Biasanya berisi TV, TD, BB, jumlah masukan dan keluaran cairan
dlm 24 jam dan pemberian obat
Lebih sering digunakan di IGD, ICU, R. Haemodialisa, R. OK,
sebagai lembar observasi.
Discharge Notes
• Dipersiapkan ketika ps akan dipulangkan atau dipindahkan pd
tempat perawatan lain guna perawatan lanjutan.
• Meliputi :
1. Masalah kesehatan yg msh aktif
2. Pengobatan terakhir
3. Penanganan yg msh hrs diteruskan
4. Kebiasaan makan dan istirahat
5. Kemampuan untuk asuhan mandiri
6. Jaringan dukungan
7. Pola/gaya hidup
8. Agama
• Ditujukan utk tenaga kesehatan yg akan melakukan home care
dan sbg informasi bg ps
• Informasi untuk tenaga kes mencakup :
1. Menguraikan tindakan keperawatan
2. Menguraikan informasi yg disampaikan
3. Menguraikan keterampilan klien dlm melakukan tindakan
tertentu
4. Menjelaskan keterlibatan angg klg dlm asuhan
5. Menguraikan sumber yg diperlukan di rumah
• Informasi utk klien hendaknya :
1. Menggunakan bhs yg singkat dan mudah dipahami
2. Menjelaskan langkah prosedur tertentu
3. Mengidentifikasi tindakan pencegahan yg perlu diikuti
ketika melakukan asuhan mandiri
4. Memeriksa tanda dan gejala komplikasi yg perlu dilaporkan
pd dr saat kontrol ulang
5. Memberikan daftar nama dan no telp yang bisa dihubungi
keluarga/ps
CHARTING BY EXCEPTION (CBE)
A/ Sistem dokumentasi yang hanya mencatat scr naratif dari hasil
atau penemuan yg menyimpang dari keadaan normal atau standar.

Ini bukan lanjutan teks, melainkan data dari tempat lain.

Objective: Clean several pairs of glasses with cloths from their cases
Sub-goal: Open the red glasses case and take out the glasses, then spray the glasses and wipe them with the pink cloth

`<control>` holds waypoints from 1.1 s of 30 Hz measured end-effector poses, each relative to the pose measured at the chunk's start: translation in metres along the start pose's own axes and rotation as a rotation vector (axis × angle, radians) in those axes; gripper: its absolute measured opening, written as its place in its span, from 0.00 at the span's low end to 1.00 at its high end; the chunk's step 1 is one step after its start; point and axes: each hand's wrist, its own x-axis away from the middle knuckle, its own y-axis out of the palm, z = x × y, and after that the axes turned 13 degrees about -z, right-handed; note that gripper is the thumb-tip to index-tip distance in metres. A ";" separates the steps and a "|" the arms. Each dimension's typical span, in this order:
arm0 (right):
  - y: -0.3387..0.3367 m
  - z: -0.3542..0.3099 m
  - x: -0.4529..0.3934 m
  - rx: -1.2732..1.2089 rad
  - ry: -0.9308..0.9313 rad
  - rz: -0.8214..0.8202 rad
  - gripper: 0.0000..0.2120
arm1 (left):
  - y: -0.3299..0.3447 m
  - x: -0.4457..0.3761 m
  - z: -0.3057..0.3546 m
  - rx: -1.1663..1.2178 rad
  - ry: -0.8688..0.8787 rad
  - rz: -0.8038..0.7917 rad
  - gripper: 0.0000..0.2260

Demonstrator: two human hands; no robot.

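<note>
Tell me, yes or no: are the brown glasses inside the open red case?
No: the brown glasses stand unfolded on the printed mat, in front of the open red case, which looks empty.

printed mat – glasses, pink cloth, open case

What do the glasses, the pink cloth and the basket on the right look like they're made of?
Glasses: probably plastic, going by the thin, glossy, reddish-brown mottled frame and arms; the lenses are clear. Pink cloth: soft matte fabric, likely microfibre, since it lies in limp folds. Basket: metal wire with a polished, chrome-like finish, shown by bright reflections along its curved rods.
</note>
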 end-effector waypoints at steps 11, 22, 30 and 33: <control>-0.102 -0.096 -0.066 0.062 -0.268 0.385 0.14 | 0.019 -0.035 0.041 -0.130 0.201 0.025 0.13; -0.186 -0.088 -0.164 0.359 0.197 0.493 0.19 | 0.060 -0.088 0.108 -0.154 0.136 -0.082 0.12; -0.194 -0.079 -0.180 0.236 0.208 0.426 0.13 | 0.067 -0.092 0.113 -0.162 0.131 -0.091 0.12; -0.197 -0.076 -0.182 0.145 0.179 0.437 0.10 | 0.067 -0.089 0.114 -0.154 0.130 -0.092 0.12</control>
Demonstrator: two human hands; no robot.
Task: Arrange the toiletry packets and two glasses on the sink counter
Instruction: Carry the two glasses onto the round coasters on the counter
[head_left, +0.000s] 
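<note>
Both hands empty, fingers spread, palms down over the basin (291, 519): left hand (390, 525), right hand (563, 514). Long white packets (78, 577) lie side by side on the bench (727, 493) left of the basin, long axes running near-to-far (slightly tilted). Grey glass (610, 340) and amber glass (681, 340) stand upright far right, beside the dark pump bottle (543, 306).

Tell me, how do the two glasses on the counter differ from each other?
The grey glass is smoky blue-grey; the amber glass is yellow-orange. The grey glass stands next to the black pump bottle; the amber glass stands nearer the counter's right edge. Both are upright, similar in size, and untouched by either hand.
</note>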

Bentuk CBE Flowsheet Merupakan kesimpulan penemuan
penting dan menjabarkan indikator pengkajian termasuk intruksi
dr/perawat, grafik, catatan pendidikan dan catatan pemulangan
pasien.
Kerugian CBE :
1. Pencatatan scr narasi sangat singkat, tergantung pd
“checklist”
2. Kemungkinan ada pencatatan yg masih kosong atau tidak ada
3. Pencatatan kegiatan rutin sering diabaikan
4. Tdk mengakomodasi pencatatan disiplin ilmu lain
5. Dokumentasi kprwtn tdk berhubungan dgn adanya suatu
masalah
Pedoman Penulisan CBE
1. Data dasar dicatat untk setiap ps dan disimpanb sbg catatan
yg permanent
2. Daftar Dx.P disusun dan ditulis pd waktu masuk RS dan
menyediakan daftar isi untk semua Dx.P
3. Semua Dx.P disertai dgn discharge notes
4. Menggunakan format SOAPIER
Catatan Perkembangan
Masalah diidentifikasi dalam Catatan Perkembangan menggunakan
(jika mungkin) Dx.P dari NANDA. Tidak boleh menggunakan
Dx.Medis.
Kerugian PIE :
1. Kesulitan mengevaluasi perkembangan ps karena tidak adanya
kriteria hasil
2. Rencana prwtn merupakan tanggung jwb prwt RN, maka
perawat LPN kesulitan untuk mendokumentasikan tindakan.
3. Tidak sesuai untuk ps yg perubahannya mas.nya lama mis untuk
ps dgn peny kronis
4. Dokumentasi panjang terutama bila ps punya banyak mas.